Omit every picture and write out the rest of the records exactly.

* * *

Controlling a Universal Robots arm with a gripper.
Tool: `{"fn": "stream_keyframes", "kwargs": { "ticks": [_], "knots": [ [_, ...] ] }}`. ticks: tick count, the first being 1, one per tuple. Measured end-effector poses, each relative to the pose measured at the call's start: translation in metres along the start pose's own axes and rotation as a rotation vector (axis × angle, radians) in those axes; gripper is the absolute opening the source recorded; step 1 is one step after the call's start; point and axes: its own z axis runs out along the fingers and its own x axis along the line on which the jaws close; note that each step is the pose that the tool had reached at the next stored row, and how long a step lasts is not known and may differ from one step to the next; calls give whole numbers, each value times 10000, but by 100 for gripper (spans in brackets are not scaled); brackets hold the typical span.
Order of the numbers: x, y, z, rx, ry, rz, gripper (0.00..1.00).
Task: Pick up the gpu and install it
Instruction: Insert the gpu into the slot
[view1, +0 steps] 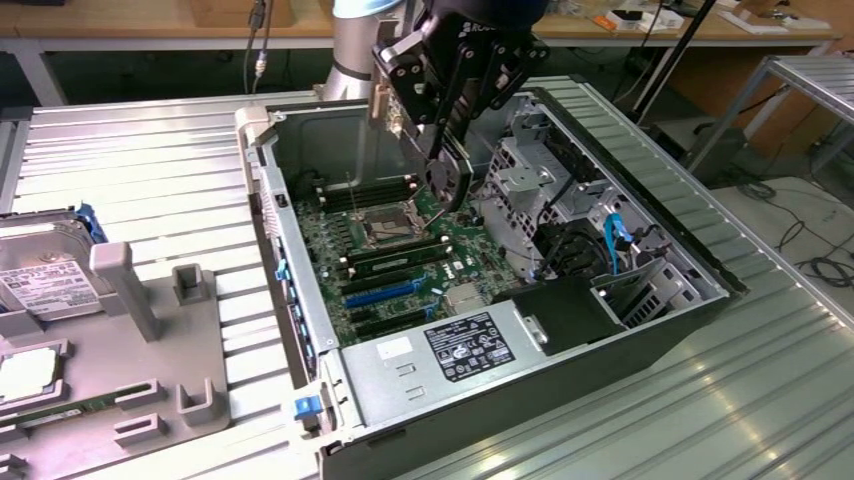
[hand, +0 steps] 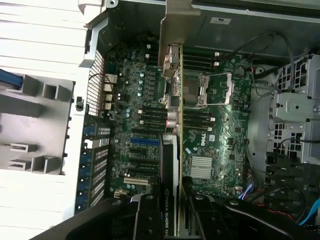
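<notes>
Ribbed metal worktop (view1: 160, 150) across the whole scene, and on it the big open case (view1: 574, 400), lying on its side with the motherboard (view1: 400, 250) facing up. On the exterior view's left sits a grey fixture (view1: 134, 300), with a hard drive (view1: 40, 280) resting at its far end. Inside the case, the power supply (view1: 467, 345) fills the near corner, label up.

Now the arm: the gripper (view1: 445, 140) hangs over the middle of the case, and its fingers (hand: 142, 220) are clamped on the gpu (view1: 451, 185), one on each face. The card stands on edge, pointing down at the board, right beside the CPU socket (view1: 380, 222). Whether its lower edge touches the board, I cannot tell.

From the wrist, the gpu (hand: 168, 165) runs as a thin dark strip out from the gripper (hand: 170, 205) to its silver bracket (hand: 175, 30) at the case's rear wall. The socket (hand: 215, 90) lies to one side of it, the blue slots (hand: 145, 141) just beside it on the other.
</notes>
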Motion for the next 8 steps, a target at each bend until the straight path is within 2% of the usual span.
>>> {"fn": "stream_keyframes", "kwargs": {
  "ticks": [8],
  "knots": [
    [0, 0, 0, -16, 70, -668, 27]
  ]
}}
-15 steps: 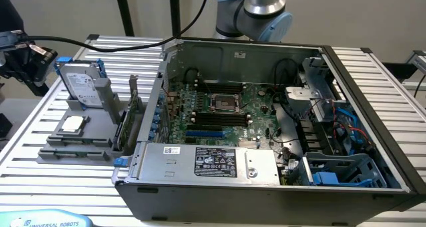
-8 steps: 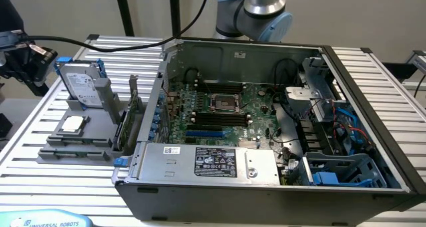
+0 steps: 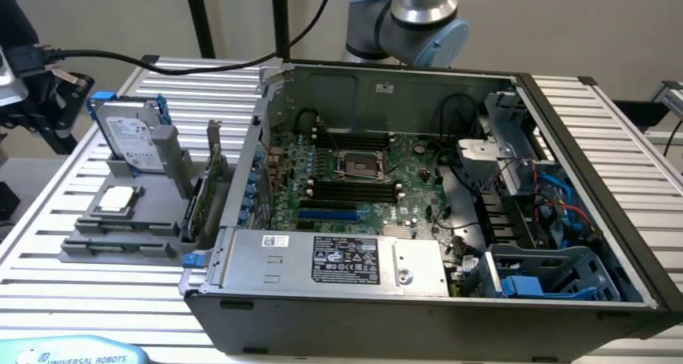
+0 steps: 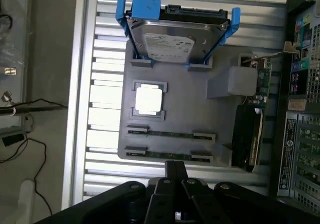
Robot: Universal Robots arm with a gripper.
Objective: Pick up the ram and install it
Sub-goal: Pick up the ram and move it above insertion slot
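Observation:
Two thin green ram sticks stand on edge in the grey holder (image 4: 220, 109), one (image 4: 170, 134) just behind the other (image 4: 167, 155); the exterior view has them at the holder's front (image 3: 120, 236). My gripper (image 4: 175, 165) hangs above the holder's near edge, closest to the nearer stick. Its black fingers are shut together and hold nothing. Inside the open computer case (image 3: 597, 140), the motherboard's black memory slots (image 3: 353, 190) lie bare beside the processor socket (image 3: 361, 164).
The holder also carries a hard drive in a blue bracket (image 4: 172, 39), a square silver processor chip (image 4: 149, 99) and an upright card with a metal bracket (image 4: 250, 134). Holder and case rest on a slatted metal table (image 3: 75, 300). Cables hang off the table's edge (image 4: 20, 109).

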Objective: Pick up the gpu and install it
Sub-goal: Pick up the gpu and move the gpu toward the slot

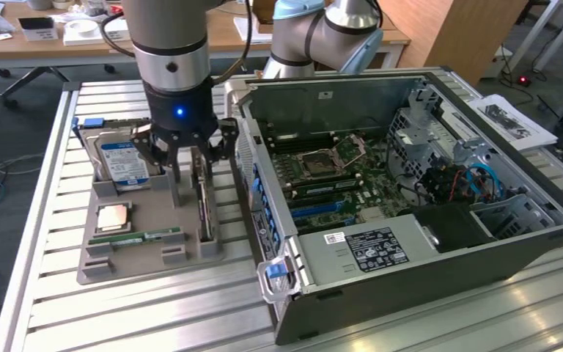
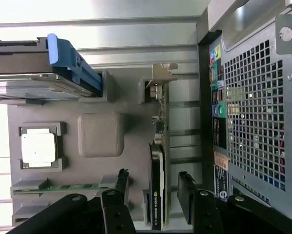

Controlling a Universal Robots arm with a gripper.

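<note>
Gripper (image 1: 191, 170) hangs with fingers spread on either side of the upright gpu (image 1: 206, 216) in its grey tray (image 1: 135, 258)

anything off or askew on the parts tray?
Nothing stands out. The gpu stands on edge in its tray slot, the open pincer astride it; hard drive, CPU and RAM stick sit in theirs.

Six things counted, one of each kind.
On the one gray tray (image 1: 100, 268) sit one hard drive (image 1: 125, 161), one gpu (image 1: 206, 209), one RAM stick (image 1: 149, 236) and one processor chip (image 1: 113, 217); beside the tray, one open computer case (image 1: 409, 293).
</note>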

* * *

▶ _Task solution_
Controlling a Universal Robots arm with a gripper.
Tool: `{"fn": "stream_keyframes", "kwargs": { "ticks": [_], "knots": [ [_, ...] ] }}`. ticks: tick count, the first being 1, one per tuple. Measured end-effector poses, each relative to the pose measured at the call's start: translation in metres along the start pose's own axes and rotation as a rotation vector (axis × angle, radians) in those axes; gripper is the absolute opening the source recorded; step 1 is one step after the call's start; point and axes: its own z axis runs out along the fingers and its own x axis along the line on which the jaws close; note that each step is the pose that the tool had reached at the next stored row, and how long a step lasts is not known and may differ from one step to the next; calls give whole numbers, each value times 10000, but by 100 for gripper (spans in brackets are not scaled); brackets hold the typical span.
Order of the numbers: x, y, z, rx, ry, rz, gripper (0.00..1.00).
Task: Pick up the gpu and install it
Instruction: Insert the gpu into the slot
[view1, +0 steps] 
[hand, +0 steps] 
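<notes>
Ribbed metal worktop (view1: 160, 150) across the whole scene, and on it the big open case (view1: 574, 400), lying on its side with the motherboard (view1: 400, 250) facing up. On the exterior view's left sits a grey fixture (view1: 134, 300), with a hard drive (view1: 40, 280) resting at its far end. Inside the case, the power supply (view1: 467, 345) fills the near corner, label up.

Now the arm: the gripper (view1: 445, 140) hangs over the middle of the case, and its fingers (hand: 142, 220) are clamped on the gpu (view1: 451, 185), one on each face. The card stands on edge, pointing down at the board, right beside the CPU socket (view1: 380, 222). Whether its lower edge touches the board, I cannot tell.

From the wrist, the gpu (hand: 168, 165) runs as a thin dark strip out from the gripper (hand: 170, 205) to its silver bracket (hand: 175, 30) at the case's rear wall. The socket (hand: 215, 90) lies to one side of it, the blue slots (hand: 145, 141) just beside it on the other.
</notes>
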Motion for the next 8 steps, a target at each bend until the straight path is within 2% of the usual span.
>>> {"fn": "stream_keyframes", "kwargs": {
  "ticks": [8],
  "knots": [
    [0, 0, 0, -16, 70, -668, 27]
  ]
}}
-15 steps: 
-8 steps: 
+0 steps: 
+0 steps: 
Robot: Universal Robots arm with a gripper.
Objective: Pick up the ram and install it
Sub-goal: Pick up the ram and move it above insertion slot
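Observation:
Two thin green ram sticks stand on edge in the grey holder (image 4: 220, 109), one (image 4: 170, 134) just behind the other (image 4: 167, 155); the exterior view has them at the holder's front (image 3: 120, 236). My gripper (image 4: 175, 165) hangs above the holder's near edge, closest to the nearer stick. Its black fingers are shut together and hold nothing. Inside the open computer case (image 3: 597, 140), the motherboard's black memory slots (image 3: 353, 190) lie bare beside the processor socket (image 3: 361, 164).
The holder also carries a hard drive in a blue bracket (image 4: 172, 39), a square silver processor chip (image 4: 149, 99) and an upright card with a metal bracket (image 4: 250, 134). Holder and case rest on a slatted metal table (image 3: 75, 300). Cables hang off the table's edge (image 4: 20, 109).
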
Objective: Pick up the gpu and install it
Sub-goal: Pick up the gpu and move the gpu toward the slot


Controlling a Universal Robots arm with a gripper.

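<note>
Gripper (image 1: 191, 170) hangs with fingers spread on either side of the upright gpu (image 1: 206, 216) in its grey tray (image 1: 135, 258)

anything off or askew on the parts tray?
Nothing stands out. The gpu stands on edge in its tray slot, the open pincer astride it; hard drive, CPU and RAM stick sit in theirs.

Six things counted, one of each kind.
On the one gray tray (image 1: 100, 268) sit one hard drive (image 1: 125, 161), one gpu (image 1: 206, 209), one RAM stick (image 1: 149, 236) and one processor chip (image 1: 113, 217); beside the tray, one open computer case (image 1: 409, 293).
</note>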

This exercise is finished.